The other reason baby boomers rejected the musical, I think, is that the Woodstock generation tends to be a weirdly literal-minded group. Enjoying a narrative form where people speak -- then suddenly sing or dance, and then continue speaking normally -- requires a suspension of disbelief evidently beyond the power of people who grew up in the 1960s, no matter how many psychotropic drugs they took in their youths.
Baby boomers' children, however, have spent the last decade or two secretly developing a taste for the genre. They've watched Beauty and the Beast, Aladdin, The Lion King over and over and over again. And they've watched MTV. Since every big song is now turned into a music video before it's released, and since every music video is essentially a three-and-a-half minute long clip from a hypothetical movie musical, every American born since 1970 has spent his or her youth unwittingly watching …musicals.
And so this core movie-going audience, people now in their teens and 20s, should be primed to see Moulin Rouge, which has just opened in theaters around the country.
Moulin Rouge was directed by Baz Luhrmann, and it is a splendid, luscious, unhinged, thrilling movie set in a fantastic belle époque Parisian netherworld. The director jokes about his hesitance to use "the M word" to describe the movie -- about how 20th Century Fox forbids him to call Moulin Rouge a musical.
The studio is worried that people like me, who've spent lifetimes faintly antagonistic toward musicals, will stay away. But Moulin Rouge is a musical. And one which, speaking for myself, engaged and entertained a straight man under 50 for two full hours.

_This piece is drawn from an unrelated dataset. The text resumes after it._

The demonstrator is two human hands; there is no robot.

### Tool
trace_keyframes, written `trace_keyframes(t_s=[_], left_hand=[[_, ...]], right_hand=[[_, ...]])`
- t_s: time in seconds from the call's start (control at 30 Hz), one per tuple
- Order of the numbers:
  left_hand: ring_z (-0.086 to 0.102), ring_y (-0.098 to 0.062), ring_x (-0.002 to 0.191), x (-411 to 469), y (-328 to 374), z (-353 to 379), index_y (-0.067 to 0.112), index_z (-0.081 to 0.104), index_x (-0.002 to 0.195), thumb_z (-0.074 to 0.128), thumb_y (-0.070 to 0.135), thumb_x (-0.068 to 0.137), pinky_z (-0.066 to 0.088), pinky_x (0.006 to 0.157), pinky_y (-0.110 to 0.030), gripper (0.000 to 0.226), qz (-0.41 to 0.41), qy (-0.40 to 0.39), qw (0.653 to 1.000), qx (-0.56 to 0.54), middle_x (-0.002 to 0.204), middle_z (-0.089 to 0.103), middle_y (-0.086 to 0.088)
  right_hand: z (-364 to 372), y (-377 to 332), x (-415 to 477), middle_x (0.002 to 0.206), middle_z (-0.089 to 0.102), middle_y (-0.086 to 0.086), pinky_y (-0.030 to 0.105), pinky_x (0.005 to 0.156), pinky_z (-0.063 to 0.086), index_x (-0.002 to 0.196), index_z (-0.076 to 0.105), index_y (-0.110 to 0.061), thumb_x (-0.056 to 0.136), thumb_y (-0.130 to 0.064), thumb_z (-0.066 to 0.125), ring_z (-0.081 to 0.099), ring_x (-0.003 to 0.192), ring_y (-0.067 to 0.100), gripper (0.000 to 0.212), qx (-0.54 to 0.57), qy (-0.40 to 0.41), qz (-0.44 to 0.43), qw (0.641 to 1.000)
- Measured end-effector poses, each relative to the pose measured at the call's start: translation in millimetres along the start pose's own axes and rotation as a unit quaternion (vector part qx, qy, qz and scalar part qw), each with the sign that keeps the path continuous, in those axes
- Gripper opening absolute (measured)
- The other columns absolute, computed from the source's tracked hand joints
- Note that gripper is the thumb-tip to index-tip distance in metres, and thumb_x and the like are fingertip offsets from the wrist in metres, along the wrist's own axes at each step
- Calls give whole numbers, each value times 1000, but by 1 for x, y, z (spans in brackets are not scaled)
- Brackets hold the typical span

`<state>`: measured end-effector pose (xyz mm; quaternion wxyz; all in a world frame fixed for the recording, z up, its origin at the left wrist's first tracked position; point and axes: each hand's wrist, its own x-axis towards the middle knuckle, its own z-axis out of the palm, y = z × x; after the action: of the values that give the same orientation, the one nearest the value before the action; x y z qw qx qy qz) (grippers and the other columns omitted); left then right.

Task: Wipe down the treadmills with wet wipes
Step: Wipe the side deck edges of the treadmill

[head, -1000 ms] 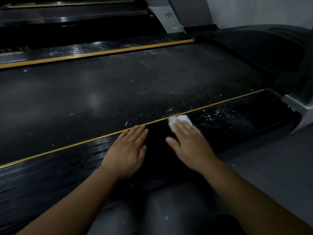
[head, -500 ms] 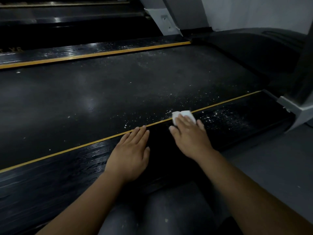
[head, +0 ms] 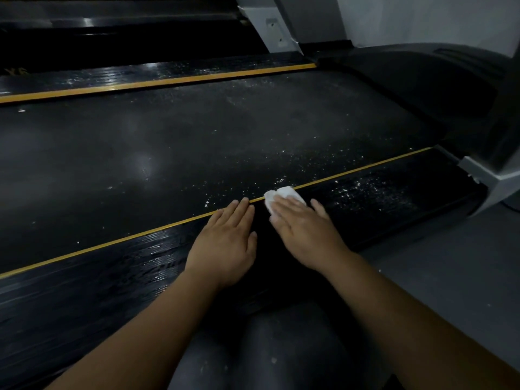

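A black treadmill lies across the view, its dusty belt point(head: 213, 153) bordered by yellow lines. My right hand point(head: 304, 232) presses a folded white wet wipe point(head: 282, 197) flat onto the near side rail point(head: 380, 192), right at the yellow line. The wipe pokes out beyond my fingertips. My left hand point(head: 225, 246) rests flat, palm down, on the same rail just left of the right hand, fingers together and touching the yellow line. White specks cover the rail to the right of the wipe; the rail to the left looks wet and shiny.
The treadmill's dark motor cover point(head: 422, 80) rises at the right with a grey upright base point(head: 495, 181) beside it. A second treadmill point(head: 112, 29) lies beyond the far rail. Grey floor point(head: 450, 277) runs along the near right. My knees point(head: 267, 347) are at the bottom.
My right hand slid the wipe a little along the rail by the yellow line. The left hand stayed flat in place. My head moved slightly.
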<state>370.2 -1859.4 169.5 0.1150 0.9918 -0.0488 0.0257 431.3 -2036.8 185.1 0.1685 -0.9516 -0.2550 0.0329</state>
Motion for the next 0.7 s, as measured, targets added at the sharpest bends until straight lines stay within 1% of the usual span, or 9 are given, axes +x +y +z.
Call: trace_keyframes(t_s=[0.1, 0.2, 0.27, 0.33, 0.4, 0.5, 0.57, 0.67, 0.7], left_hand=[[-3, -9, 155, -1, 0, 0, 20, 12, 163, 2, 49, 95, -11, 118, -23, 74, -3, 0, 1000, -1, 170, 2, 3], [0, -9, 156, -1, -1, 0, 20, 15, 162, -3, 51, 91, -8, 120, -24, 80, -2, 1, 1000, -4, 170, 5, 3], [0, -9, 155, 0, -2, 1, 21, 15, 162, -4, 52, 89, -7, 121, -25, 82, -3, 1, 1000, -3, 170, 5, 4], [0, -9, 155, 0, -2, 1, 20, 15, 162, -4, 52, 89, -7, 121, -25, 82, -2, 1, 1000, -3, 170, 5, 4], [1, -10, 156, 0, -1, 1, 20, 16, 162, -4, 52, 89, -6, 121, -25, 82, -1, 3, 1000, -1, 170, 6, 4], [2, -10, 156, 1, -1, 1, 20, 16, 162, -3, 51, 89, -6, 121, -25, 82, -2, 2, 1000, -5, 170, 7, 4], [2, -10, 156, 1, -1, 1, 20, 16, 162, -3, 51, 89, -7, 121, -25, 82, -2, 1, 1000, -3, 170, 7, 4], [3, -10, 156, 1, -1, 2, 20, 17, 162, -3, 51, 89, -6, 121, -25, 82, -4, 3, 1000, -4, 170, 8, 3], [3, -10, 156, 1, -1, 2, 20, 17, 162, -3, 51, 89, -6, 121, -26, 82, -4, 3, 1000, -4, 170, 8, 3]], right_hand=[[-15, 27, 18, 135, 64, -7, 48, 112, 39, 121, 70, -25, 103, -19, 50, 56, 127, 18, 27, 96, 62, 17, 993], [-16, 30, 27, 123, 64, 4, 42, 90, 54, 115, 71, -13, 95, 3, 57, 60, 113, 24, 29, 69, 58, 7, 996], [-12, 32, 26, 115, 62, 6, 38, 79, 53, 109, 74, -15, 90, 1, 67, 58, 106, 29, 26, -20, 105, -15, 994], [-10, 32, 24, 114, 60, 8, 35, 75, 47, 106, 74, -16, 86, -1, 72, 55, 105, 31, 25, -74, 148, 16, 986], [-10, 30, 22, 121, 57, 7, 33, 73, 47, 115, 70, -13, 90, 2, 62, 53, 109, 28, 31, -77, 136, 57, 986], [-10, 20, 26, 115, 63, 3, 27, 61, 35, 107, 66, -10, 87, 9, 50, 58, 93, 23, 32, -23, 113, 77, 990], [-4, -1, 21, 106, 68, 2, 29, 65, 33, 100, 66, -14, 92, -1, 50, 63, 90, 24, 23, 13, 127, 33, 991], [11, -7, 9, 91, 71, -2, 35, 89, 46, 90, 70, -15, 92, -18, 50, 65, 89, 20, 20, 19, 135, -71, 988], [8, 0, 9, 94, 70, -1, 37, 90, 49, 91, 72, -15, 91, -26, 50, 64, 91, 19, 25, 35, 127, -67, 989]])
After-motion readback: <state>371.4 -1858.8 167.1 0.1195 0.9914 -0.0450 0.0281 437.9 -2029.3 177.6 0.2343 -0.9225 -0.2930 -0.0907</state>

Apart from the sheer cinematic energy and invention and sumptuousness, Luhrmann made two shrewd choices. First, he set Moulin Rouge in a cabaret dance hall, where it makes sense for characters to sing and dance at will. And he uses almost nothing but pop hits from the last 30 years…even though the story is set a hundred years ago, at the turn of the 20th century.

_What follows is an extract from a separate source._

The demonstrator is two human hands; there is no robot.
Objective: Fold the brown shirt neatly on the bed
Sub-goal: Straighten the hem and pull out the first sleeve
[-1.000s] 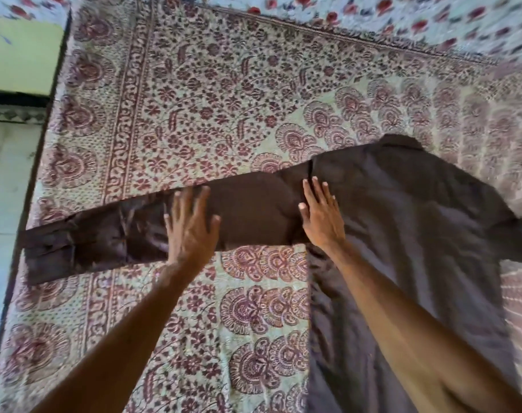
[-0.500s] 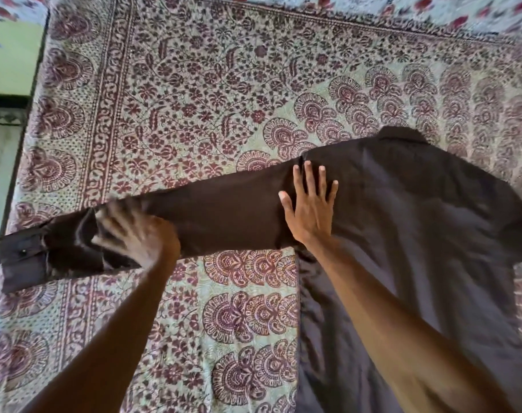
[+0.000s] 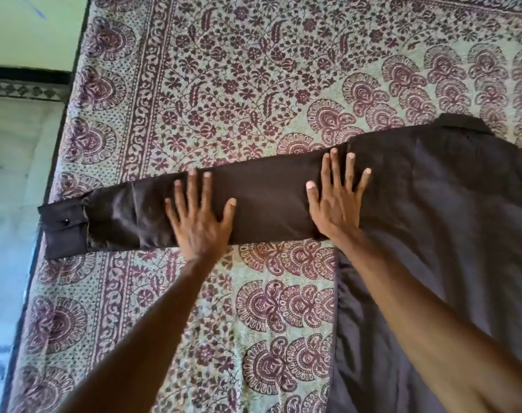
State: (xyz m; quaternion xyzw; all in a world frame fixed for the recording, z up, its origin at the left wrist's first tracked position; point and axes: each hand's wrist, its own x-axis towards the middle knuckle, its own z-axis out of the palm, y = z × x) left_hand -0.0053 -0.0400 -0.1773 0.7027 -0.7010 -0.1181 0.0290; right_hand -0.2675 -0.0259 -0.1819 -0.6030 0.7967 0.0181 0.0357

The result is a kind of cubism of time rather than of space. Music from 20 years ago? Music from 50 or 100 years ago? What's the difference? It's all music from the past.
The Moulin Rouge soundtrack is full of singers from the 1990's and the aughts performing tunes from the 1970's and 80's. Christina Aguilera, Lil Kim, Mya and Pink sing the 1973 Patti Labelle song Lady Marmalade, and Beck sings David Bowie's Diamond Dogs from 1974. And playing a self-made superstar courtesan of 1900, Nicole Kidman performs a medley of Marilyn Monroe's Diamonds Are A Girl's Best Friend and Madonna's Material Girl.
So first the baby boom generation rejects and abandons a theme. Now an artist from the trailing edge of that generation - Luhrmann was born in 1964 -- is responsible for the reinvention and rehabilitation of the movie musical. Is that ironic? Or inevitable?
This is Kurt Andersen, in Studio 360.